> **What the exercise asks**:
Only the lines from the first line of the material below to the line containing "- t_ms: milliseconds", inclusive, should be copied, each exactly as written.

> **Provided data**:
++++++++++
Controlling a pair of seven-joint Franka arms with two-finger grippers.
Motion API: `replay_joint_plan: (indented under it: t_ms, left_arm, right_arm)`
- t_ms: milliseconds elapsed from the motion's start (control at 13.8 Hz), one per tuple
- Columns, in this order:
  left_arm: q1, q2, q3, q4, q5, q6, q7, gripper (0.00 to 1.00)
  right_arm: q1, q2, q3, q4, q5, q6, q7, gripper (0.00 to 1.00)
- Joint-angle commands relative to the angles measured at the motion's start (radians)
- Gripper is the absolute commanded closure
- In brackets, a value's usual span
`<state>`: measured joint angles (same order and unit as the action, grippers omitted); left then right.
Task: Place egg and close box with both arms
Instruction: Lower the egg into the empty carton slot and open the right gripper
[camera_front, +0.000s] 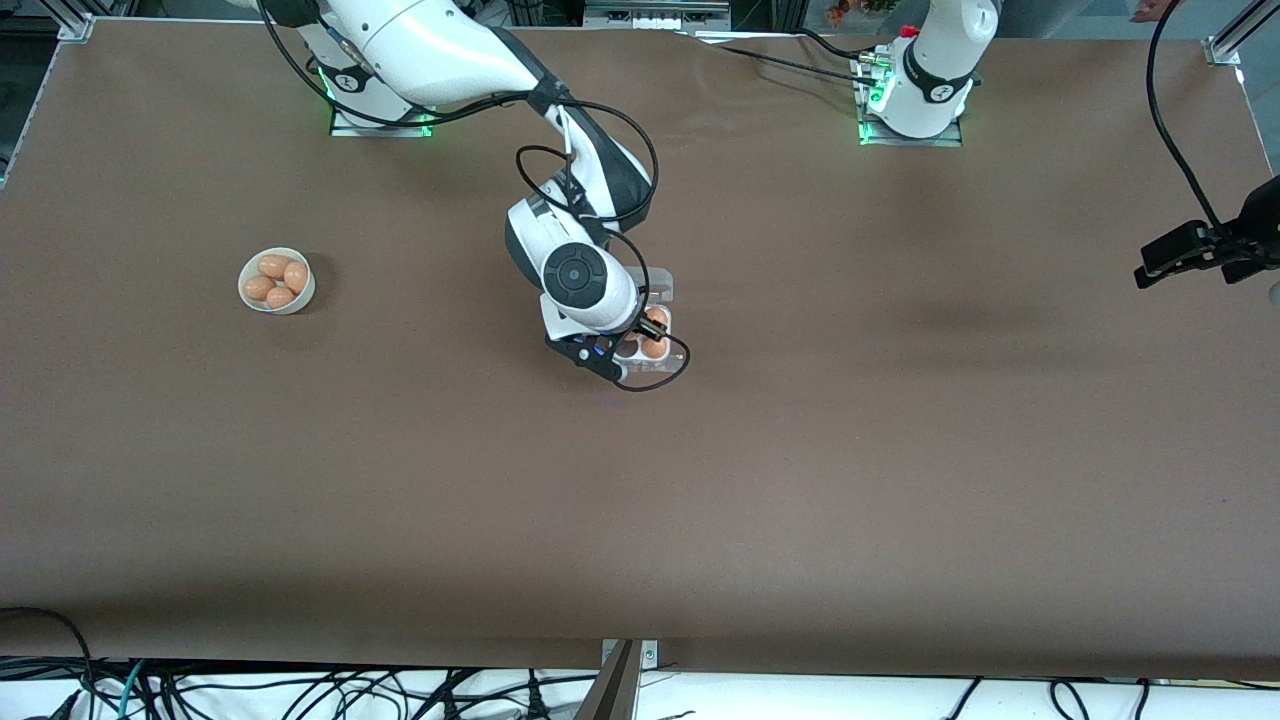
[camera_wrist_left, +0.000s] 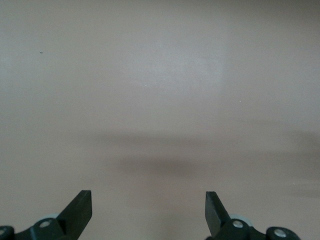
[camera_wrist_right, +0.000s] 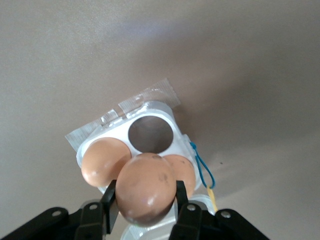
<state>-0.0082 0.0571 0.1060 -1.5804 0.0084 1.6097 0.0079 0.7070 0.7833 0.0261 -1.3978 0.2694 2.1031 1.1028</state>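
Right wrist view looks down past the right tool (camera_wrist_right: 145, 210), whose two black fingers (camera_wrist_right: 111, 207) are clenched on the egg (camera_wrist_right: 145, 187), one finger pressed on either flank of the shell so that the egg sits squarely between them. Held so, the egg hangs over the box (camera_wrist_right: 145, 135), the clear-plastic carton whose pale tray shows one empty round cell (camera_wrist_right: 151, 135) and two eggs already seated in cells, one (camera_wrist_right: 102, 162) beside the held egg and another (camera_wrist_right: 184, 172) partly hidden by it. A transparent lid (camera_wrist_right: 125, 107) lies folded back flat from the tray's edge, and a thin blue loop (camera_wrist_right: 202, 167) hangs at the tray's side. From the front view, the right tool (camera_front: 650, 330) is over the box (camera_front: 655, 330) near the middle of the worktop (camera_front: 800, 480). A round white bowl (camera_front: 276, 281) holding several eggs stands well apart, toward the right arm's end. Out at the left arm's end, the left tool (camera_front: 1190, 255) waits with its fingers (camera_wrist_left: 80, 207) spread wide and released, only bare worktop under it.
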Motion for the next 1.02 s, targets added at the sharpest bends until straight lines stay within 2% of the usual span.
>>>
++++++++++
> **Exercise result**:
Controlling a pair of seven-joint Franka arms with two-finger grippers.
Motion API: `replay_joint_plan: (indented under it: t_ms, left_arm, right_arm)`
- t_ms: milliseconds elapsed from the motion's start (control at 13.8 Hz), one per tuple

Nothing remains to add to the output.